Page 27 of Savage

“Your donors will not care that you showed up to a hospital fundraiser with your doctor son,” I point out, not mentioning that technically she’s supposed to be fundraising for the hospital, not herself.

We both know she’s only going to the event as a PR opportunity.

“I’m having Jared draft a speech for you. It’s a very impassioned plea to please think of the children and whatever else it is hospitals do. Oh, and bring a girlfriend. Wife would be better, but obviously you can’t arrange it that fast. I don’t want these rumors about you to keep spreading.”

“There are no rumors about me,” I answer flatly. I know, because I check news about my mother regularly, and nobody really cares about her children. The only rumor that exists is within the family, started by my brother when we were both in college and he wanted to date my then girlfriend.

“Regardless, you’re almost forty, and it looks bad for me if you aren’t partnered off. Although, maybe we can get you onto one of those most eligible bachelors lists…”

That sounds even worse than the other option. I click open the invite for the fundraiser, click accept to add it to my calendar, and make another annoyed sound. “Fine. I’ll bring somebody.”

“My assistant included a list of choices in her email. Senator Barbos’s daughter is also a doctor; she’s my top pick for you. But I’ve been talking to Marylin’s agent—you know, the model?—and bringing a celebrity would do wonders for our optics.”

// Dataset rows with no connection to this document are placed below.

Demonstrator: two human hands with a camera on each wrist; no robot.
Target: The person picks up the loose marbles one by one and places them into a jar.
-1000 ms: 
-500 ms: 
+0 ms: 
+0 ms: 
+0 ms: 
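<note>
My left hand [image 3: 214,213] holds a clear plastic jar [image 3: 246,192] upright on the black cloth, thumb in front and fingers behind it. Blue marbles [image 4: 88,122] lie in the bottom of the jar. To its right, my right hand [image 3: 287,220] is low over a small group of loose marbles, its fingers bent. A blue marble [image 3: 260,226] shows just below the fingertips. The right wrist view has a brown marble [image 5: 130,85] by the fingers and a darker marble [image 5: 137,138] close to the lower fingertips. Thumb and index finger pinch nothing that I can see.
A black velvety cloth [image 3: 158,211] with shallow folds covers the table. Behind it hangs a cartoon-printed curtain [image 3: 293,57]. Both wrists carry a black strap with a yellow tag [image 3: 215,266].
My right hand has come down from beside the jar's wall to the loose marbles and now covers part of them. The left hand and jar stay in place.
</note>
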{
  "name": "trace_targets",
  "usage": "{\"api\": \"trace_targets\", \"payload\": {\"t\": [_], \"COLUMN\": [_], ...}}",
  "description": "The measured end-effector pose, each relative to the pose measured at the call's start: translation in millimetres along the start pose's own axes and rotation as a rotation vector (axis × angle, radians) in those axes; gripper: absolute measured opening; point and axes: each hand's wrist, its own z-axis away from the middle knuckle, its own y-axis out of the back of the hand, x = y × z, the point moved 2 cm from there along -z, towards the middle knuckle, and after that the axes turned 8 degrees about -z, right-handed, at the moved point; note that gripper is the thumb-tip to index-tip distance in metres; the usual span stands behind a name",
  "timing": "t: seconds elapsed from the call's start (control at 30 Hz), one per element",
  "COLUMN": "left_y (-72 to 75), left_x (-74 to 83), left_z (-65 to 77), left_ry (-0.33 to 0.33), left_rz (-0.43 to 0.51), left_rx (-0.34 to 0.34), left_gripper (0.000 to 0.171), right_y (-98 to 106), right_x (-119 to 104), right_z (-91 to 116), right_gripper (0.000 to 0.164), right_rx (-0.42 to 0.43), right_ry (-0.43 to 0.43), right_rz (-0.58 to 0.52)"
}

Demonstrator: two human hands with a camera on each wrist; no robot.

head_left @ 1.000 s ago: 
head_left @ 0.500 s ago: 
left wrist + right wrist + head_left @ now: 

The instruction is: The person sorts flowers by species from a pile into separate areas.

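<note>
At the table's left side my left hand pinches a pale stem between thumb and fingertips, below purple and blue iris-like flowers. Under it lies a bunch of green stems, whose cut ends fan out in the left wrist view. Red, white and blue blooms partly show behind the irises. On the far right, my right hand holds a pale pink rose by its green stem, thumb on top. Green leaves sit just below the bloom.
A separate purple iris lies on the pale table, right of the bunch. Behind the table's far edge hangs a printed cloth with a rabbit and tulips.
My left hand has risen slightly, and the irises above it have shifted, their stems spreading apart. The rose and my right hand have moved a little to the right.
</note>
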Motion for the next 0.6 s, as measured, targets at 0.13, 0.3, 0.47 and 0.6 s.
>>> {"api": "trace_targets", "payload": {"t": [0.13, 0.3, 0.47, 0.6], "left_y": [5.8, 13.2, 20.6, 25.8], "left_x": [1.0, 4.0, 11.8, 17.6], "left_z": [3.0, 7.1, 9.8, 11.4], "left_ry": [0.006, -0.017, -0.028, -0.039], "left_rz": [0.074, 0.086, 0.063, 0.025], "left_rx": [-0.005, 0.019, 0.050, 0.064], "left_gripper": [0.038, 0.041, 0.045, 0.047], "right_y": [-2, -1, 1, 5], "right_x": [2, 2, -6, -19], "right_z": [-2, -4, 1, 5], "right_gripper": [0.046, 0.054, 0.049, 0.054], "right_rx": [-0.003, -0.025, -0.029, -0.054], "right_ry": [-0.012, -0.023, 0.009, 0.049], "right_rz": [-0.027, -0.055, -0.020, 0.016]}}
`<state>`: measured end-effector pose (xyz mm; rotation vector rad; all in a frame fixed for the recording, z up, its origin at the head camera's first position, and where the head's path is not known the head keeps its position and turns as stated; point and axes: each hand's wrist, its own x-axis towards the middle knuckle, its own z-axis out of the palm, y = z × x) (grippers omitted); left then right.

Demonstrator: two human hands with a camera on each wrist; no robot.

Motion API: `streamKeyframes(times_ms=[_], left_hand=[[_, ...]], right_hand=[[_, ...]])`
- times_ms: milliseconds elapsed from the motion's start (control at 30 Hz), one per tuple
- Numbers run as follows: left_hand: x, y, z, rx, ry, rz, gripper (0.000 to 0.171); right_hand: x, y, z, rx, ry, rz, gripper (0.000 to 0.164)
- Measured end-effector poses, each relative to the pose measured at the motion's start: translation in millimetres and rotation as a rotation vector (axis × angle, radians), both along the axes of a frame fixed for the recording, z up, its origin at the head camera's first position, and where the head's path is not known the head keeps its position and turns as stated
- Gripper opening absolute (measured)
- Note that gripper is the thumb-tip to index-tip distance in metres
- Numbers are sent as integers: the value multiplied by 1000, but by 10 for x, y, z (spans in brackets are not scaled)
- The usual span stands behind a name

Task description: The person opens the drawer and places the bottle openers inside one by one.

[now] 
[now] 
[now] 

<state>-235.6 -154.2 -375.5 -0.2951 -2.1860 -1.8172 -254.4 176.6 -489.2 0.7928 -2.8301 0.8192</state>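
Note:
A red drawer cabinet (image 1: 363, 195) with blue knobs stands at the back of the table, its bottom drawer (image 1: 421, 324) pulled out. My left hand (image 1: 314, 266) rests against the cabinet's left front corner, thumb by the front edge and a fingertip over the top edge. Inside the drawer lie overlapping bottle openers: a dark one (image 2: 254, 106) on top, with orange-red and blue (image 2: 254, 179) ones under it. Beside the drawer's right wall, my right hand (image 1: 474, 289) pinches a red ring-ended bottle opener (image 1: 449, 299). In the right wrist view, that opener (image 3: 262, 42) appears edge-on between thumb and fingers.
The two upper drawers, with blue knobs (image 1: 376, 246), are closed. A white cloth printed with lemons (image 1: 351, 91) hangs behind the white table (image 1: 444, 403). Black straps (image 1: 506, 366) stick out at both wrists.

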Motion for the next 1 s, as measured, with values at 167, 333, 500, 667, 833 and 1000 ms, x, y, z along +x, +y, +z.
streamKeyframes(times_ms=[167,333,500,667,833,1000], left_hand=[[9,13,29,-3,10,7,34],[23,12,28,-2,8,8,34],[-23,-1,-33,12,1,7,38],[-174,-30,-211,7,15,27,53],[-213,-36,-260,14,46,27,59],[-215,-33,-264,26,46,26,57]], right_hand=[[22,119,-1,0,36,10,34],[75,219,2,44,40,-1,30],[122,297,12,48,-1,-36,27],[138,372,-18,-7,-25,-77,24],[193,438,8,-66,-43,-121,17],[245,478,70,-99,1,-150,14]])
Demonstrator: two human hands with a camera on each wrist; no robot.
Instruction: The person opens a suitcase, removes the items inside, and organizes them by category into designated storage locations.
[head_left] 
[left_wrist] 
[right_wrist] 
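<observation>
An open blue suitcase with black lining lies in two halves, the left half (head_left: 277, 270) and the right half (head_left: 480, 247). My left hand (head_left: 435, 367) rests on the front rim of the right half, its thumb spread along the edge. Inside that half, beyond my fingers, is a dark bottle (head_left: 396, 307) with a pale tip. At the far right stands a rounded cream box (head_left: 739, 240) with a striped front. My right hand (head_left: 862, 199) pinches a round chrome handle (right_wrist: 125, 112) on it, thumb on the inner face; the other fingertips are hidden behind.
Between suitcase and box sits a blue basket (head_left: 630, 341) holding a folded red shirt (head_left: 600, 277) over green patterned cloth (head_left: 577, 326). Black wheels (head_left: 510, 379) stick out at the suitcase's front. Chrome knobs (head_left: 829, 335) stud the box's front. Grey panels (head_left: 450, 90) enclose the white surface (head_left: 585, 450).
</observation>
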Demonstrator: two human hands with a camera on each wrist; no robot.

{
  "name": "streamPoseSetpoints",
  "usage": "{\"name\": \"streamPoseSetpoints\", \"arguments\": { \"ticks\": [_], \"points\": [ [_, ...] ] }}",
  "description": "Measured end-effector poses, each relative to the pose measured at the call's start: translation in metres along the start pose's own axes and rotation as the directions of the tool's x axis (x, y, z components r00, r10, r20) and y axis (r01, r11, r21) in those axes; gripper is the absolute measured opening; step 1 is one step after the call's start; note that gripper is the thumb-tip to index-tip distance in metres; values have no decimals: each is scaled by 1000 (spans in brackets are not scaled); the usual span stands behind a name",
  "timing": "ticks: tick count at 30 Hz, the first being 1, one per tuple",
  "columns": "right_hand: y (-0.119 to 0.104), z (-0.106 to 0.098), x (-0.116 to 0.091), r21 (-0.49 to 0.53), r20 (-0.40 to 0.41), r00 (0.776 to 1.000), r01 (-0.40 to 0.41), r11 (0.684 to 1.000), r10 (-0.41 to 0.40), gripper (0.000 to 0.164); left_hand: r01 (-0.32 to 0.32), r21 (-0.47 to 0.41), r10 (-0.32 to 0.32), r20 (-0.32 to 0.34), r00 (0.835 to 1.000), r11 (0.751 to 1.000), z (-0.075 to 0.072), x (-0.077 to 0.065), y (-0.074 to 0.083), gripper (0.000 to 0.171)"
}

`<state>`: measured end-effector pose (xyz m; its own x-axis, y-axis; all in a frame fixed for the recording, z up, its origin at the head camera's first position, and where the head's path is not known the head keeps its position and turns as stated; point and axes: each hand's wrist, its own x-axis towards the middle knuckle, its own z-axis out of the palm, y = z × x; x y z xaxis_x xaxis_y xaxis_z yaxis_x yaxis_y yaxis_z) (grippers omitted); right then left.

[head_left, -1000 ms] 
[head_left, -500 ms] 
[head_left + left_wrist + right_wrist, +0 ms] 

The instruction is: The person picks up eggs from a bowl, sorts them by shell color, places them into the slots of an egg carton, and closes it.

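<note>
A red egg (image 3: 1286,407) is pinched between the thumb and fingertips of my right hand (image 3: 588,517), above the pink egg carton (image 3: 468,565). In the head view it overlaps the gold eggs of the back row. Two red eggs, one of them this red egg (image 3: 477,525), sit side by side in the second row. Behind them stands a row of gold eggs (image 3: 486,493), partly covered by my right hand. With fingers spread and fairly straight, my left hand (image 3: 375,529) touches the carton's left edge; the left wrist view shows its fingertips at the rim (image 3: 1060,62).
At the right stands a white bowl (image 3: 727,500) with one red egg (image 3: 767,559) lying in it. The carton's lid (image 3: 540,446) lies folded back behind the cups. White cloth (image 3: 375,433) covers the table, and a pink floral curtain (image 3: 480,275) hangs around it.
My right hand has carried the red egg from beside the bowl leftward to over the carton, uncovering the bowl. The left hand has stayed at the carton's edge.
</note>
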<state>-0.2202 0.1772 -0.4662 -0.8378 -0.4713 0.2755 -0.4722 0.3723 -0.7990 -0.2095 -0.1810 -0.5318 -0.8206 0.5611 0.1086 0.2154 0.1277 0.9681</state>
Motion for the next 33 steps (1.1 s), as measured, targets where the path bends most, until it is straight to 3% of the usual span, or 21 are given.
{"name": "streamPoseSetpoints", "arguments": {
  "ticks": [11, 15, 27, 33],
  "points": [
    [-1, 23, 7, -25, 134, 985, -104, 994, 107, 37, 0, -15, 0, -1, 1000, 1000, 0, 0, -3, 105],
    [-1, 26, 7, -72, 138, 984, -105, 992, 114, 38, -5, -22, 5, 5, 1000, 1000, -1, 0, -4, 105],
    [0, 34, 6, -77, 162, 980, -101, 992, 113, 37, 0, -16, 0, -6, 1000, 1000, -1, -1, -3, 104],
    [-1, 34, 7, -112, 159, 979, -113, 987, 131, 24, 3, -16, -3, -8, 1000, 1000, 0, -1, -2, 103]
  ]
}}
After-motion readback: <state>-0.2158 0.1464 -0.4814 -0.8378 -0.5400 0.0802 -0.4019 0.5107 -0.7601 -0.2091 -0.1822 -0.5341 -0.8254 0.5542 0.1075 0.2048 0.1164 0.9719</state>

“Your optics. I don’t want to date a model.” I delete the email with the suggested women, then glance at the clock. “And now I have to go, because I have a patient to attend to, and I can’t make people wait around just to make it clear how much more important I am than them.”

“You could do that,” my mother argues. “But I have a Senate hearing soon. Dan, did you prepare the summary? What’s this hearing about?”

She hangs up on me without even saying goodbye, but I’m used to that. I pull up my patient’s chart and head to the exam room. My patient is sitting on the exam table, much more visibly pregnant than the last time I’d seen her.

“Hi, Jan,” I greet her, forcing myself to smile a little. “How are you this morning?”

I would love to simply do the exam as quickly as possible, no words at all. But if I make the patients uncomfortable, they find alternative care or leave nasty reviews, and it’s much easier to get them to tell me the truth if they think I’m a warm, friendly person.

I’m as fake as my mother is, I suppose.

I get through the exam as quickly as possible, and when I’m alone in my office again, I let out a small sigh.

Five minutes of rest, then on to the next patient.

Five minutes is enough to check the camera feed. I click on the app on my phone and feel something settle inside me as I watch Stef sleep. Obviously she can’t stay there forever, but more rest is probably good for her right now. She’s destroyed her body; it’s time for it to finally heal.

I zoom in on her face, and even in the somewhat grainy feed, I can see the way her lips are slightly parted. It reminds me of how she’d looked yesterday, waiting for my cock, and I can feel a slight twitch in my pants.

I’m not so unprofessional as to pursue this line of thought, though, and I don’t have the time for it anyway. I reluctantly close the app and prepare for the next patient.

The day goes by, much slower than usual, until finally my work hours are done. Of course the last patient had run longer than expected, thanks to her husband who’d kept interrupting and asking stupid questions.

It puts me in a foul mood, and the series of cancellations and last-minute appointments scheduled for tomorrow doesn’t help. I’m going to be taking work home after all, and part of me wants to just yell at everybody involved to just do as I say.

I can’t do that without destroying my professional reputation, but I do have somebody at home who obeys.

I have somebody at home who won’t talk back at me, won’t question me, and won’t waste my time.

I don’t need to pretend to be warm and friendly for Stef.

Knowing that she’s there calms me a little and makes the ride home during rush hour less tortuous.

I spend the ride thinking how best to make use of her tonight.

CHAPTER 8

Stef

For all that I don’t miss being at Ntimacy, I can’t help but wish I was there instead. I didn’t have friends at Ntimacy, and I doubt anyone misses me, but at least having people to talk to made time pass by faster. Even having chores to do helped with the boredom, tedious as it had been.

I’ve spent the whole day alternating between sleeping and pacing, grateful that Hunter didn’t bind me to the bed but at the same time wishing he’d agreed to let me roam the condo instead of being stuck in here. A few times, I’ve even checked the bedroom door, as though somehow it will have magically unlocked.

I find myself looking forward to him coming home, which is strange. I don’t want to be around him, but at the same time, I don’t like this solitude either. Then there’s the memory of the way he’d gently stroked my hair and allowed me to relax, to drift against him. Even though I’d had his cock in my mouth, I’d still enjoyed it because it was strangely soothing.